● **YOUR GOAL**: Write the listing out again in full. Every character must match.

● **RECORDED DATA**:
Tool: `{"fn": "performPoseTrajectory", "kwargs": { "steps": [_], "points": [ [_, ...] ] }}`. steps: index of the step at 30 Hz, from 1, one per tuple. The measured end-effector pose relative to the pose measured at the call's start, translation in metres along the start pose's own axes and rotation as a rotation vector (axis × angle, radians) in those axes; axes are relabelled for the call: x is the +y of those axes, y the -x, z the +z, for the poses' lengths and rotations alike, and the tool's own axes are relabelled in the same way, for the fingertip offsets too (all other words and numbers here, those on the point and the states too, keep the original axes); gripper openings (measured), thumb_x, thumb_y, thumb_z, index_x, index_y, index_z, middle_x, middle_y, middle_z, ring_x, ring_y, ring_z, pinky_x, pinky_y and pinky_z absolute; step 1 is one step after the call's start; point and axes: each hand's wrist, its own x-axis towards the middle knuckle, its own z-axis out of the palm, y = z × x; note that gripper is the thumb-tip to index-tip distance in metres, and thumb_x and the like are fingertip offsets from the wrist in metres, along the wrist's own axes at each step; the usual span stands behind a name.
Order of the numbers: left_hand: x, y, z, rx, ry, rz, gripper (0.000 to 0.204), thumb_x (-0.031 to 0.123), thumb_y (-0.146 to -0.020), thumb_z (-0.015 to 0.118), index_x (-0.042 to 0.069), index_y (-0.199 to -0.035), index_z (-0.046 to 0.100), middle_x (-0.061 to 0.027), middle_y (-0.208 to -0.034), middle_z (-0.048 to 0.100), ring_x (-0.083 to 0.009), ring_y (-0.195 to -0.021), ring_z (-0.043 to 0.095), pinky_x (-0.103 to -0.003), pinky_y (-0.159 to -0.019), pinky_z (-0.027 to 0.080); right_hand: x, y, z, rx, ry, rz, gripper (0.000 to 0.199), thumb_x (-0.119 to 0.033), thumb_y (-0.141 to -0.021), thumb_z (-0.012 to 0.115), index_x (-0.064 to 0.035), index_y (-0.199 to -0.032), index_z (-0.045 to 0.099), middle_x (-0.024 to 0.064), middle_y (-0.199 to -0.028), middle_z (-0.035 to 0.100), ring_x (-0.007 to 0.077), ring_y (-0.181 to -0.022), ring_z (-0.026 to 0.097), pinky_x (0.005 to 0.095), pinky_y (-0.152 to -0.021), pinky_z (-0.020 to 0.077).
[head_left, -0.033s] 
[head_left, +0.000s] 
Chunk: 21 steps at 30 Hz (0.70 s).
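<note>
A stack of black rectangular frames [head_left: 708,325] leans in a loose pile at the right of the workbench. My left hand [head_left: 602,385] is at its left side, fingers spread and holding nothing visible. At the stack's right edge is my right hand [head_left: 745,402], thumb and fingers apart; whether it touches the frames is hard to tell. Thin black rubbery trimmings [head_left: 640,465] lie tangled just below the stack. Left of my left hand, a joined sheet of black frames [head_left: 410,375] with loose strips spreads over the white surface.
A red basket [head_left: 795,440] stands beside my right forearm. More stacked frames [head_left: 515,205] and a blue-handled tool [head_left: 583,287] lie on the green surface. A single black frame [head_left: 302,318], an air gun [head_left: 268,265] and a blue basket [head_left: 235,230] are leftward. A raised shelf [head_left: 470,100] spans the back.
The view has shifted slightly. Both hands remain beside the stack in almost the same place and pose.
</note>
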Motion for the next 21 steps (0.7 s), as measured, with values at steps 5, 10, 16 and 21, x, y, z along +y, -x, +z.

● **RESULT FOR THIS TASK**:
Tool: `{"fn": "performPoseTrajectory", "kwargs": { "steps": [_], "points": [ [_, ...] ] }}`. steps: index of the step at 30 Hz, from 1, one per tuple. The measured end-effector pose relative to the pose measured at the call's start, translation in metres along the start pose's own axes and rotation as a rotation vector (axis × angle, radians) in those axes; axes are relabelled for the call: x is the +y of those axes, y the -x, z the +z, for the poses' lengths and rotations alike, and the tool's own axes are relabelled in the same way, for the fingertip offsets too (all other words and numbers here, those on the point and the states too, keep the original axes); gripper openings (measured), thumb_x, thumb_y, thumb_z, index_x, index_y, index_z, middle_x, middle_y, middle_z, ring_x, ring_y, ring_z, pinky_x, pinky_y and pinky_z absolute; step 1 is one step after the call's start; point and axes: each hand's wrist, its own x-axis towards the middle knuckle, its own z-axis out of the palm, y = z × x; note that gripper is the thumb-tip to index-tip distance in metres, and thumb_x and the like are fingertip offsets from the wrist in metres, along the wrist's own axes at each step; the usual span stands behind a name.
Order of the numbers: left_hand: x, y, z, rx, ry, rz, gripper (0.000 to 0.204), thumb_x (-0.031 to 0.123), thumb_y (-0.146 to -0.020), thumb_z (-0.015 to 0.118), index_x (-0.042 to 0.069), index_y (-0.199 to -0.035), index_z (-0.046 to 0.100), middle_x (-0.061 to 0.027), middle_y (-0.208 to -0.034), middle_z (-0.048 to 0.100), ring_x (-0.083 to 0.009), ring_y (-0.195 to -0.021), ring_z (-0.043 to 0.095), pinky_x (-0.103 to -0.003), pinky_y (-0.159 to -0.019), pinky_z (-0.027 to 0.080); right_hand: x, y, z, rx, ry, rz, gripper (0.000 to 0.199), thumb_x (-0.119 to 0.033), thumb_y (-0.141 to -0.021), thumb_z (-0.012 to 0.115), index_x (-0.064 to 0.035), index_y (-0.199 to -0.032), index_z (-0.045 to 0.099), middle_x (-0.024 to 0.064), middle_y (-0.199 to -0.028), middle_z (-0.035 to 0.100), ring_x (-0.007 to 0.077), ring_y (-0.181 to -0.022), ring_z (-0.026 to 0.097), pinky_x (0.005 to 0.095), pinky_y (-0.152 to -0.021), pinky_z (-0.020 to 0.077).
[head_left, -0.033s] 
[head_left, +0.000s] 
Chunk: 21 steps at 30 Hz (0.70 s).
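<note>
A stack of black rectangular frames [head_left: 708,325] leans in a loose pile at the right of the workbench. My left hand [head_left: 602,385] is at its left side, fingers spread and holding nothing visible. At the stack's right edge is my right hand [head_left: 745,402], thumb and fingers apart; whether it touches the frames is hard to tell. Thin black rubbery trimmings [head_left: 640,465] lie tangled just below the stack. Left of my left hand, a joined sheet of black frames [head_left: 410,375] with loose strips spreads over the white surface.
A red basket [head_left: 795,440] stands beside my right forearm. More stacked frames [head_left: 515,205] and a blue-handled tool [head_left: 583,287] lie on the green surface. A single black frame [head_left: 302,318], an air gun [head_left: 268,265] and a blue basket [head_left: 235,230] are leftward. A raised shelf [head_left: 470,100] spans the back.
The view has shifted slightly. Both hands remain beside the stack in almost the same place and pose.
</note>
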Motion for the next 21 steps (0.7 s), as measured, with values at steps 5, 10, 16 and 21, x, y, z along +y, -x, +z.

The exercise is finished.